M.-A.B. : La fermeture de l’université a été très difficile à vivre pour les étudiants. Mais nous nous sommes retrouvés beaucoup moins démunis qu’en mars dernier. Tous les paramétrages étaient en place. Pour les chargés d’enseignement, c’est un travail considérable que de gérer leurs travaux dirigés dans ces conditions entre la manipulation de devoirs, l’envoie de mails, de copies… Nous sommes reconnaissants de leur investissement.
LPA : Que préconisait le ministère pour la reprise des cours du second semestre ?
M.-A.B. : Dans les nouvelles préconisations prévues dans la circulaire du 22 janvier dernier, nous avions une double contrainte d’une jauge à 20 % d’occupation des locaux, et 20 % du temps étudiant, sans compter le nettoyage et l’impossibilité de manger sur place, et la fermeture des locaux à 18h. C’est une équation quasiment impossible à résoudre. Nous avons élaboré plusieurs hypothèses et possibilités mais nos emplois du temps ne sont pas élaborés pour optimiser l’alternance entre les cours en présentiel et les cours en ligne.

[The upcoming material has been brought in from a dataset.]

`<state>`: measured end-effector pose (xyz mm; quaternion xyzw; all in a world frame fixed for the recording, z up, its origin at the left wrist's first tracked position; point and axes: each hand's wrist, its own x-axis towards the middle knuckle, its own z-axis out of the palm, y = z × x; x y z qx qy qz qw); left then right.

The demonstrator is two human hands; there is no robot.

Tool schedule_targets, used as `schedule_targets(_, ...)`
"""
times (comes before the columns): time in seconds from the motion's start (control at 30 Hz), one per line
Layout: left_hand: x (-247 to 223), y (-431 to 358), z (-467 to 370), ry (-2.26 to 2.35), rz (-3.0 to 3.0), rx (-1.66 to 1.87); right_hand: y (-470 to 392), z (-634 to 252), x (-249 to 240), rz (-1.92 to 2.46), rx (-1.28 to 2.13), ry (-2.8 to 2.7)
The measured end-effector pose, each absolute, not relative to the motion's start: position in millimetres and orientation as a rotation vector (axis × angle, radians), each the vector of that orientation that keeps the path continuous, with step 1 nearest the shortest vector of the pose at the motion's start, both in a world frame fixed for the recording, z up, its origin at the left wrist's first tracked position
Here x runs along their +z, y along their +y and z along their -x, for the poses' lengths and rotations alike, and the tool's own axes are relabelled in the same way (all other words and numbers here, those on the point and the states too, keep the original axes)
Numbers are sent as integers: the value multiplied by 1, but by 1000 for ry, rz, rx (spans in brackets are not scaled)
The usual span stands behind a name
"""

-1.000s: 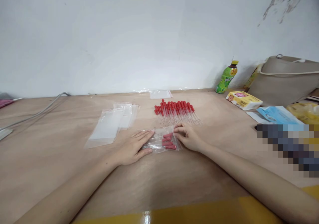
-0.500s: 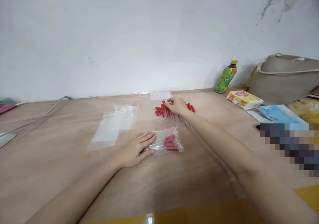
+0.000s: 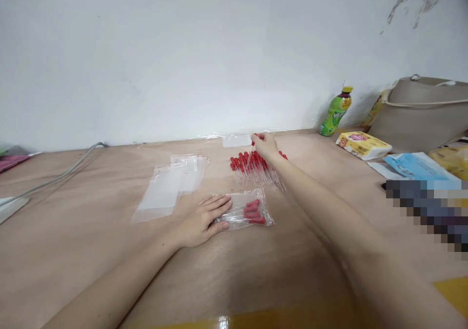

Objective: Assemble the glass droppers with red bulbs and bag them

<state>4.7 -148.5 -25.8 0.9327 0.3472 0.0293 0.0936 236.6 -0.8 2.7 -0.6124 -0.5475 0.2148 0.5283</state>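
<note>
My left hand (image 3: 202, 222) lies flat, fingers spread, on the left end of a clear zip bag (image 3: 237, 215). Inside that bag are several droppers with red bulbs (image 3: 252, 211) toward its right end. Beyond it lies a pile of red-bulbed clear droppers (image 3: 256, 165), side by side with their bulbs away from me. My right hand (image 3: 265, 145), above the back of the pile, pinches one dropper (image 3: 253, 146) by its red bulb, the thin stem hanging down.
Flat clear bags (image 3: 161, 190) overlap left of centre, and another bag (image 3: 236, 140) lies by the wall. Farther right are a green bottle (image 3: 335, 112), a yellow tissue pack (image 3: 363, 145), a blue packet (image 3: 417, 165) and a grey bag (image 3: 427, 117). A cable (image 3: 73, 169) runs at left.
My right hand has risen back from the pile and now has one dropper in its fingers. My left hand stays on the bag. The view has shifted slightly.
</note>
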Motion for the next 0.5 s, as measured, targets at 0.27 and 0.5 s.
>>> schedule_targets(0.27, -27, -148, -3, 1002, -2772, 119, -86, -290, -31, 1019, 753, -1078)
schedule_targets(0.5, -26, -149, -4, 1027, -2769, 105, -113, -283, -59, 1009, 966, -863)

Nous avons dû mettre en place, à nouveau, l’enregistrement de tous les cours magistraux déposés sur Moodle pour que les étudiants qui ont fait le choix de suivre les TD à la faculté puissent les rattraper plus tard. Au fond, le « tout à distance » est presque plus facile que l’hybride. Certains vont avoir trois TD sur trois jours mais trois journées de cours magistraux à rattraper.

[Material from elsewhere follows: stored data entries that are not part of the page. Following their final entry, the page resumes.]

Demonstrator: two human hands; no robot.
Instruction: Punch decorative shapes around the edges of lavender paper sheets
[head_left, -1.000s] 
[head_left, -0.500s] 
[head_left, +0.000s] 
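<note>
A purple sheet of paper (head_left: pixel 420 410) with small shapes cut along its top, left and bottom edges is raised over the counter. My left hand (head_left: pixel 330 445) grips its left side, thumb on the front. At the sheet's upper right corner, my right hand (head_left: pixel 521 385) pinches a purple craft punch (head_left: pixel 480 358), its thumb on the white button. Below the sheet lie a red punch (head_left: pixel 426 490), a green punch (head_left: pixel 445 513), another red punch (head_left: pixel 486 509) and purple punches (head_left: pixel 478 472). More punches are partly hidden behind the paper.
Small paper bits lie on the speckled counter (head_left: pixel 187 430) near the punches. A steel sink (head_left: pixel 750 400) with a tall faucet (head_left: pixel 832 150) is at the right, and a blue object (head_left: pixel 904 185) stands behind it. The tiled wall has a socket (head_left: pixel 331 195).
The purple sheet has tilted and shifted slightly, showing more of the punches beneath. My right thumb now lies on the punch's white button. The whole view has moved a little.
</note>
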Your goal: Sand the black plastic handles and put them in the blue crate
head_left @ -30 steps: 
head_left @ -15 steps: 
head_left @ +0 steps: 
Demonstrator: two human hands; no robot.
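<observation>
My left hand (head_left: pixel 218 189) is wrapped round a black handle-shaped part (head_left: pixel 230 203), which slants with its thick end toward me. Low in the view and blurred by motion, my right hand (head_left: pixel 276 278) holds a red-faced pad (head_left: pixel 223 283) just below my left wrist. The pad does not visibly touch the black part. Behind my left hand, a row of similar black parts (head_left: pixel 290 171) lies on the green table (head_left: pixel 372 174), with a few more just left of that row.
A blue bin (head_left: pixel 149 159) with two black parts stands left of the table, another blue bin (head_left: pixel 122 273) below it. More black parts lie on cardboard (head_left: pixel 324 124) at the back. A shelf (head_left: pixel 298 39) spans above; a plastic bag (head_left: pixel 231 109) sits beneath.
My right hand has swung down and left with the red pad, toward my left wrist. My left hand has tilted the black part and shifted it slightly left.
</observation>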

LPA : Ces nouvelles dispositions ont-elles impacté vos budgets ?
M.-A.B. : C’est très clair : nous devions tout faire à budget constant. Il n’y a pas eu d’heures supplémentaires de quelque nature que ce soit. Les stagiaires de l’école 3iS ont été pris en charge sur les ressources propres de la faculté.

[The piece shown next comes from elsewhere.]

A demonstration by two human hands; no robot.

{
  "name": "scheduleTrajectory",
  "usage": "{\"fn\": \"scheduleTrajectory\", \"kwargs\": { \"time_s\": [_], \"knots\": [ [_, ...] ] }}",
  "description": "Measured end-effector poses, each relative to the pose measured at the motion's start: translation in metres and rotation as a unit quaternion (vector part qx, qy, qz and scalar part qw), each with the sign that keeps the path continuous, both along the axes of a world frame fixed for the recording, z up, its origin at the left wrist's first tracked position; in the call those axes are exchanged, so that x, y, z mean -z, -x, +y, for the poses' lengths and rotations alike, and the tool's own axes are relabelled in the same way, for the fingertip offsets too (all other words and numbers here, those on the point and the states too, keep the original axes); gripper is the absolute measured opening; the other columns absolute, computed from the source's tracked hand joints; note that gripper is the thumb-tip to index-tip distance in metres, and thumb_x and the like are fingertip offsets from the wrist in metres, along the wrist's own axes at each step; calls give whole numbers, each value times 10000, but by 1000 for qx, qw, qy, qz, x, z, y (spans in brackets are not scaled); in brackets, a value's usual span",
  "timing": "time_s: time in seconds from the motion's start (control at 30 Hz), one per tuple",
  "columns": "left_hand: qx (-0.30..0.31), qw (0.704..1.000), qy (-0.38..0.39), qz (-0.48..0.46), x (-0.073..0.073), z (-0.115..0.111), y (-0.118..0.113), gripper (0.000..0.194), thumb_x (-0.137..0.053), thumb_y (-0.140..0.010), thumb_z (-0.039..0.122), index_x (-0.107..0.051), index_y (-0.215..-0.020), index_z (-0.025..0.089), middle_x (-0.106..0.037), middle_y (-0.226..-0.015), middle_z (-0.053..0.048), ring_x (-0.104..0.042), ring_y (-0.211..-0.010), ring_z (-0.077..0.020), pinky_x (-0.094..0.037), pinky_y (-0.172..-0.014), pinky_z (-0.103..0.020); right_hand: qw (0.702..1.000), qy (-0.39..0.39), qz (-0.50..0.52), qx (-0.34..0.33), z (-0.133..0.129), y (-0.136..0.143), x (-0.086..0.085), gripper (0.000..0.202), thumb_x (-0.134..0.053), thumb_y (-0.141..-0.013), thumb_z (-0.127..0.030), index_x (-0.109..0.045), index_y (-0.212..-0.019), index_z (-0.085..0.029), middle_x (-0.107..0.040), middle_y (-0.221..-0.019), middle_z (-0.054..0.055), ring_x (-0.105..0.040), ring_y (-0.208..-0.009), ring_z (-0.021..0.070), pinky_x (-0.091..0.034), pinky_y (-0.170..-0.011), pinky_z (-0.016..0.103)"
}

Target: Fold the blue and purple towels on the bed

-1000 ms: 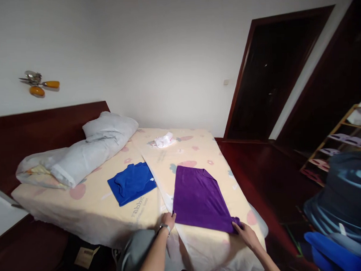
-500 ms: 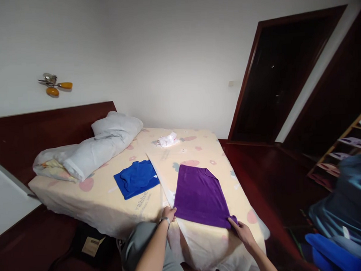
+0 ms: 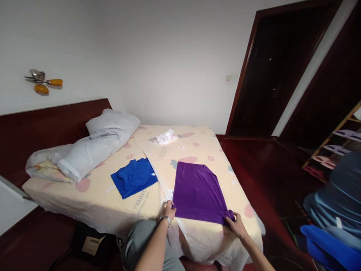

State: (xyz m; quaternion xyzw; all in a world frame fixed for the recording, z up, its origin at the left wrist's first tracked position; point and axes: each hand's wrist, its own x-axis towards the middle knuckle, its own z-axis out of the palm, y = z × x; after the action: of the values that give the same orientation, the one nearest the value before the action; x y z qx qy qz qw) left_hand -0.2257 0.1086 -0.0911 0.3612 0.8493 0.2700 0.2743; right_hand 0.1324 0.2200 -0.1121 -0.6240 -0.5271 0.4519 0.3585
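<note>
A purple cloth [image 3: 197, 192] lies spread on the bed [image 3: 186, 131], its far right corner folded over. My left hand [image 3: 169, 211], with a band on the wrist, pinches the cloth's near left corner. At the near right corner, my right hand [image 3: 235, 223] grips a small bunched bit of the same cloth. Left of the purple cloth rests a blue cloth [image 3: 134, 177], loosely piled on a flatter blue part. Farther back on the sheet is a crumpled white cloth [image 3: 165, 137].
A grey-white quilt [image 3: 95, 148] is heaped by the headboard [image 3: 49, 118]. A black bag [image 3: 91, 243] sits on the floor at the lower left. On the right are a shoe rack [image 3: 335, 146] and blue fabrics [image 3: 335, 244].
The near right corner of the purple cloth has shifted slightly inward and up with my right hand. My left hand still holds its corner. The whole view has shifted a little.
</note>
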Motion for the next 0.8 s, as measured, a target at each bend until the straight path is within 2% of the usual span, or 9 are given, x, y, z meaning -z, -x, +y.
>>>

LPA : Le virus a-t-il touché beaucoup de monde dans votre faculté ?
M.-A.B. : Nous avons une remontée directe des cas contacts ou cas avérés. À ma connaissance, il y a eu peu de cas de Covid-19 chez les étudiants.
LPA : Avez-vous dû modifier vos moyens de communication ?
M.-A.B. : Au sein de la faculté de droit et science politique, nous avons 53 enseignants-chercheurs et 25 personnels administratifs. Nous avons une réunion presque hebdomadaire avec les organes de direction et les directeurs des départements depuis mars dernier, mais également avec les étudiants élus. La communication interne s’est intensifiée avec les enseignants.
LPA : Quel est votre sentiment par rapport à la situation ?
M.-A.B. : J’ai une position pragmatique. Nous ne pouvons pas faire autrement. Nous souffrons des contraintes de la distance. Je constate que pour les résultats des examens de mai 2020, il y a eu une réussite et un éventail de notes identiques aux années précédentes. Je ne vois pas comment évoquer des positions de principe alors même que nous sommes confrontés à des situations qui nous échappent. Il faut faire au mieux avec ce dont nous disposons.
LPA : Les diplômes n’ont donc pas perdu de valeur, comme on peut le craindre ?
M.-A.B. : Ma réponse est statistique : les taux de passage sont identiques. Les diplômes n’ont pas été « offerts » aux étudiants, leur valeur est préservée. C’est un choix collectif de conserver cette exigence fût-ce dans les conditions actuelles puisque les modalités des examens ont elles-mêmes évolué. Concernant l’enjeu des recrutements en master, qui préoccupe les étudiants de licence, aucun collègue d’aucune faculté n’ignore les conditions de fin de leur diplôme. Malgré tout, les étudiants ont appris et progressé. Le service public a été assuré.
LPA : Qu’attendez-vous pour la rentrée 2021-2022 ?
M.-A.B. : Nous espérons tout simplement une rentrée dans des conditions normales.